For most of history, the majority of people died at home surrounded by family.5 However, the global scenario has been progressively changing, particularly since the late 1980s, when hospitals became not only an important place of healing and care provision, but also the main place of death.6 More recently, a new trend is emerging worldwide, with several countries shifting towards dying in the community, some reporting further increases in home deaths during the COVID-19 pandemic.7 8

This emerging transition pattern seems to align with people’s preferences for place of end-of-life care and death, as reported by population-level studies from Europe and the USA, with the latter reporting a notably high home preference.9 10 However, when faced with a life-threatening disease and as the disease progresses, preferences may change for some.2 3 11–14 The available longitudinal evidence, which is scarce, suggests that most would still prefer to die at home as it improves their sense of dignity, autonomy and comfort.3 10 Avoiding the risk of COVID-19 infection in hospitals and other health institutions may be an added reason to remain at home.12

Considering the new patterns and challenges for end-of-life care, it is timely to establish the state-of-the-art about people’s preferences for place of end-of-life care and death. A scoping search identified several systematic reviews on the matter.10 13–16 These reviews have not yet been appraised together to understand the full spectrum of preferences, nuances and commonalities worldwide. Variations among people with different illness types or different ages (children, adolescents and adults) and differences between the preferences of patients and their family members are not fully explored. In addition, the place where one prefers to be cared may not be the same as the place where one prefers to die; these two preferences might change over time, as the illness progresses10 and the extent to which individual preferences are ultimately met remains unclear, hence, the need for this umbrella review, which will be the first on the topic. We aim to examine and synthesise the available evidence from systematic reviews regarding preferences about place of end-of-life care and death of patients with life-threatening illnesses and their families at a global level. Such new data will contribute to identify the strengths and gaps in the scientific knowledge and to fully capture the diversity of places that are meaningful for individuals.

Review questions

The following questions will be addressed:

What is the full spectrum of places where people with life-threatening illnesses and their families prefer to be cared for at the end of life and/or die and what are the underlying reasons?

Do preferences vary according to sociodemographic and clinical variables (including illness type and age) and between patients and their family members?

Do preferences for place of end-of-life care and place of death differ and, if so, why?

Do preferences change over time and, if so, why?

Are preferences met and, if not, why?

Methods and analysisProtocol and registration

This protocol is registered in PROSPERO (CRD42022339983). It follows the Joanna Briggs Institute (JBI) methodology for umbrella reviews17 18 and is reported according to the Preferred Reporting Items for Systematic review and Meta-Analysis protocols 2015 statement.19 The expected start date of this study is 01 July 2022 and the expected end date is 30 April 2023. Any amendments to the protocol will be recorded and described in the final umbrella review report.

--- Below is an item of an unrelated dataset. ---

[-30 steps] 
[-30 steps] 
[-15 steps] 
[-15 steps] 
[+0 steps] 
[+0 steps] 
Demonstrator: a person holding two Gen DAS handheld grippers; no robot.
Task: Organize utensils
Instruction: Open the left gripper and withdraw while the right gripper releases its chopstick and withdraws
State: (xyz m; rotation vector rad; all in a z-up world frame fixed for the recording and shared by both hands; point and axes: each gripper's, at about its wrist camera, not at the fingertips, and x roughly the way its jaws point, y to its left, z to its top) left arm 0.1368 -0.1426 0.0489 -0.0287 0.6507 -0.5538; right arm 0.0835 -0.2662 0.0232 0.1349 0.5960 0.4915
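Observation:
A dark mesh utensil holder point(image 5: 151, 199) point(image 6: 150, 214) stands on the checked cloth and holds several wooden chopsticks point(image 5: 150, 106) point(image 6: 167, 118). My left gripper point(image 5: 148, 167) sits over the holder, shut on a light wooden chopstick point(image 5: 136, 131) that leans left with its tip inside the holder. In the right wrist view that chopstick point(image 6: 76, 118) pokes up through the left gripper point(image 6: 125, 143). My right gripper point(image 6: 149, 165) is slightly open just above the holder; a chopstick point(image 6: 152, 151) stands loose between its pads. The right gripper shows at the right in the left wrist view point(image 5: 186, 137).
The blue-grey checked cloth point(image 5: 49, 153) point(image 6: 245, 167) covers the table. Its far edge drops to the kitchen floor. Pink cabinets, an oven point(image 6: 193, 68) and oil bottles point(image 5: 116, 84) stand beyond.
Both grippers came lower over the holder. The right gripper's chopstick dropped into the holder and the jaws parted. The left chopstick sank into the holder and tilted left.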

Patient and public involvement

Patients and/or the public will not be directly involved in this study. However, representatives of patients and carers from the International Alliance of Patients’ Organizations and Eurocarers have participated in the design of the protocol and will help disseminate the results.

Inclusion criteriaTypes of participants

We will consider systematic reviews of studies that include patients diagnosed with any life-threatening illness, of any age, gender and race/ethnicity, and/or their family members. Types of life-threatening illnesses include, but are not limited to, any acute or chronic illness for which curative treatment may be feasible but can fail (eg, cancer, frailty, organ failure, infectious diseases). We will also consider the study participants had life-threatening diseases if the authors stated they had been followed by palliative care or hospice care services. Reviews exclusively focused on patients with diseases that are not life-threatening or healthy individuals will be excluded as they focus on a hypothetical rather than real scenario of end of life and death.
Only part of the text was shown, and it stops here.